[Work item]
Omitting all images, set down every line below exactly as it appears.

============================================================

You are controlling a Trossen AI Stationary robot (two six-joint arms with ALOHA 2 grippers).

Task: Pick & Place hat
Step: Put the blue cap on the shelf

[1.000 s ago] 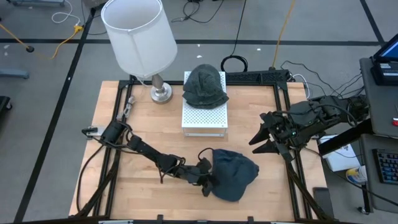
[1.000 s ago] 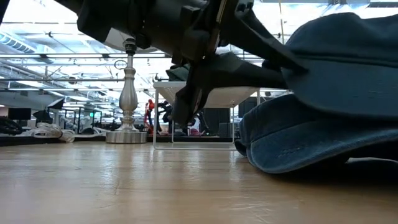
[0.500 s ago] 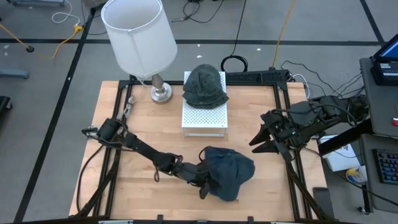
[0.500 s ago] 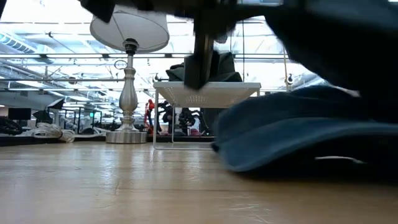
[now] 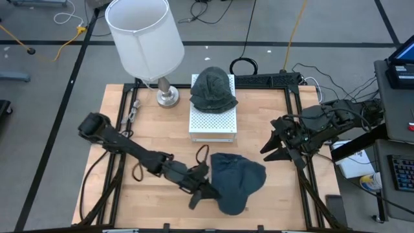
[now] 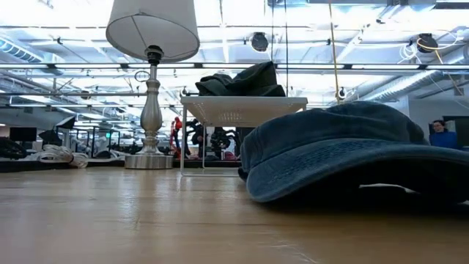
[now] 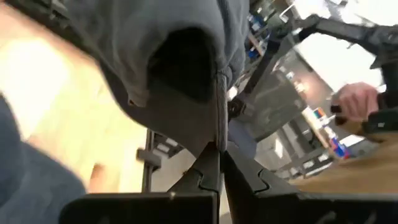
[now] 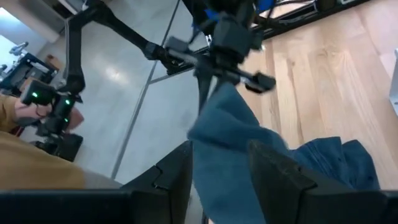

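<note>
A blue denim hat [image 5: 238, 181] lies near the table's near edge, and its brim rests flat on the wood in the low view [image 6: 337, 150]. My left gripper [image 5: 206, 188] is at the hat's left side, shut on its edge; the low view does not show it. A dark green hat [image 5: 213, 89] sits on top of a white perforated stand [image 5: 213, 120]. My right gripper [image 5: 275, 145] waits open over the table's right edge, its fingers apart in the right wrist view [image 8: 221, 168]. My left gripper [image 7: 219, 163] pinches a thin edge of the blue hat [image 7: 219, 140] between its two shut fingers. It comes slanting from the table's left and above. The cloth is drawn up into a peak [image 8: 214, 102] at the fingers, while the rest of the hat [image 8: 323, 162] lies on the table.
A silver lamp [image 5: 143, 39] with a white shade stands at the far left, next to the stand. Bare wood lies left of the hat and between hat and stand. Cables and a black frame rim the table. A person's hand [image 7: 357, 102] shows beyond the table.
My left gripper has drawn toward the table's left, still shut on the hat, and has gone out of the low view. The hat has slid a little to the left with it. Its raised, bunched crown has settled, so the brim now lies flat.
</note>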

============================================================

[Task solution]
You are controlling a Trossen AI Stationary robot (two six-joint arms with ALOHA 2 grippers).

Task: Pick & Place hat
Step: Put the blue cap on the shelf

[1.000 s ago] 
[1.000 s ago] 
[0.500 s ago] 
[0.500 s ago] 
[now] 
[now] 
[now] 
[now] 

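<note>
A blue denim hat [image 5: 238, 181] lies near the table's near edge, and its brim rests flat on the wood in the low view [image 6: 337, 150]. My left gripper [image 5: 206, 188] is at the hat's left side, shut on its edge; the low view does not show it. A dark green hat [image 5: 213, 89] sits on top of a white perforated stand [image 5: 213, 120]. My right gripper [image 5: 275, 145] waits open over the table's right edge, its fingers apart in the right wrist view [image 8: 221, 168]. My left gripper [image 7: 219, 163] pinches a thin edge of the blue hat [image 7: 219, 140] between its two shut fingers. It comes slanting from the table's left and above. The cloth is drawn up into a peak [image 8: 214, 102] at the fingers, while the rest of the hat [image 8: 323, 162] lies on the table.
A silver lamp [image 5: 143, 39] with a white shade stands at the far left, next to the stand. Bare wood lies left of the hat and between hat and stand. Cables and a black frame rim the table. A person's hand [image 7: 357, 102] shows beyond the table.
My left gripper has drawn toward the table's left, still shut on the hat, and has gone out of the low view. The hat has slid a little to the left with it. Its raised, bunched crown has settled, so the brim now lies flat.
</note>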

This is the complete answer.